The 2015 CEO Success Study by Strategy&, a global team of practical strategists from PwC, looks at chief executive changes at the world’s 2,500 largest public companies. Among other things, the team found that hiring an outsider to serve as CEO is becoming more common. From 2012 to 2015, boards chose outsiders in 22 percent of planned turnovers. That is up from 14 percent between 2004 to 2007.

Unfortunately, the trend to hire outsider CEOs is not translating to more women being hired to lead companies. Only 10 of 359 incoming CEOs in 2015 were women.

In North America, the news is even worse news. Incoming women CEOs in the U.S. and Canada decreased for the third year in a row to the lowest rate in the study’s history. There was only one woman out of 87 incoming CEOs in the U.S. and Canada in 2015. That means the rate of incoming female CEOs in both countries was 1 percent last year, compared to 4 percent in 2014 and over 7 percent in 2012.

The good news is that the trend to hire more CEOs from the outside could eventually translate to more women in the big chair. As DeAnne Aquirre, advisor to executives on talent and culture with Strategy& and a principal with PwC, said in a statement: “The fact that more companies are considering outsiders might improve the chances for women CEOs in the future.”

Other studies found similar results. Catalyst, a nonprofit focused on gender inclusion in the workplace, analyzed the CEO positions at S&P 500 companies and found that only 20, or 4 percent, of CEO positions are held by women. CNNMoney extended its study of S&P 500 companies to look at leadership positions in general. What the outlet found is that only 14.2 percent of the top five leadership spots at S&P 500 companies are held by women.

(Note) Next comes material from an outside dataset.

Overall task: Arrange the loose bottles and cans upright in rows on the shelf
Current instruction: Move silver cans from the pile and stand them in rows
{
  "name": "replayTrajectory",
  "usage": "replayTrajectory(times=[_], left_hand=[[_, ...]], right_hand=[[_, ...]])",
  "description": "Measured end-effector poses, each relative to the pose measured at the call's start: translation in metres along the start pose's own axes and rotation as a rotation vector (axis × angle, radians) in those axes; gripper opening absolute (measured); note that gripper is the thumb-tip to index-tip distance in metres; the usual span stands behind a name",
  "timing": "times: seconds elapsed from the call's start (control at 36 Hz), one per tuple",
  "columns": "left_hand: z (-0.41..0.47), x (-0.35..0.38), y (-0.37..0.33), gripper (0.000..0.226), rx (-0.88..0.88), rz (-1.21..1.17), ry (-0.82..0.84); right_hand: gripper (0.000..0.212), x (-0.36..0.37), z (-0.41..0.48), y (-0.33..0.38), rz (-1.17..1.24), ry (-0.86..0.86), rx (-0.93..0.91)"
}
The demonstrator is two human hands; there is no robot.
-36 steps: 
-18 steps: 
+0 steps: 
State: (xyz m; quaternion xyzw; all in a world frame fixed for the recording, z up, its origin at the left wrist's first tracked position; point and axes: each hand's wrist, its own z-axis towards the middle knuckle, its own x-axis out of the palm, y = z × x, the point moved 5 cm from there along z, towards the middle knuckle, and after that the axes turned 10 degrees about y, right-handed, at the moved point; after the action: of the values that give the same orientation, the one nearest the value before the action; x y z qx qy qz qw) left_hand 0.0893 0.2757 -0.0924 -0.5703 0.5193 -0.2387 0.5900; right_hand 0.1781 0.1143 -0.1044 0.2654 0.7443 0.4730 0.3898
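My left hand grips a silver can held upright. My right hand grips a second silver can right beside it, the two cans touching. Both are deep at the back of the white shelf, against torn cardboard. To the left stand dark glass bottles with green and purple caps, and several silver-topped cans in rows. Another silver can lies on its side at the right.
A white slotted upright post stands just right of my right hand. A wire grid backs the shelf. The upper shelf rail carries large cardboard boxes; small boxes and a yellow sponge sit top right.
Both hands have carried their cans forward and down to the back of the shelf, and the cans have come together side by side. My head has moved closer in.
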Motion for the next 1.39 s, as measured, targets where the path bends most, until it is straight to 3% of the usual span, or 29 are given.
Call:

Company boards don't have enough women


It isn’t any better when you consider the amount of women on company boards. In 2014, only 19.2 percent of the board seats of S&P companies were held by women, according to an analysis by Catalyst. The 2020 Gender Diversity Index found that women held 17.9 percent of the board seats at Fortune 1000 companies in 2015, 19.7 percent at Fortune 500 companies, and 22.3 at Fortune 100 companies.

Yet, companies with more women board directors perform better, as a 2011 Catalyst analysis of Fortune 500 companies found. Companies with the most women board directors outperformed in return on equity (ROE) by 16 percent compared to those without women on the board. Here are some other results of the analysis:


  • Companies with the most women on their boards outperformed those without female board members in return on invested capital (ROIC) by 26 percent.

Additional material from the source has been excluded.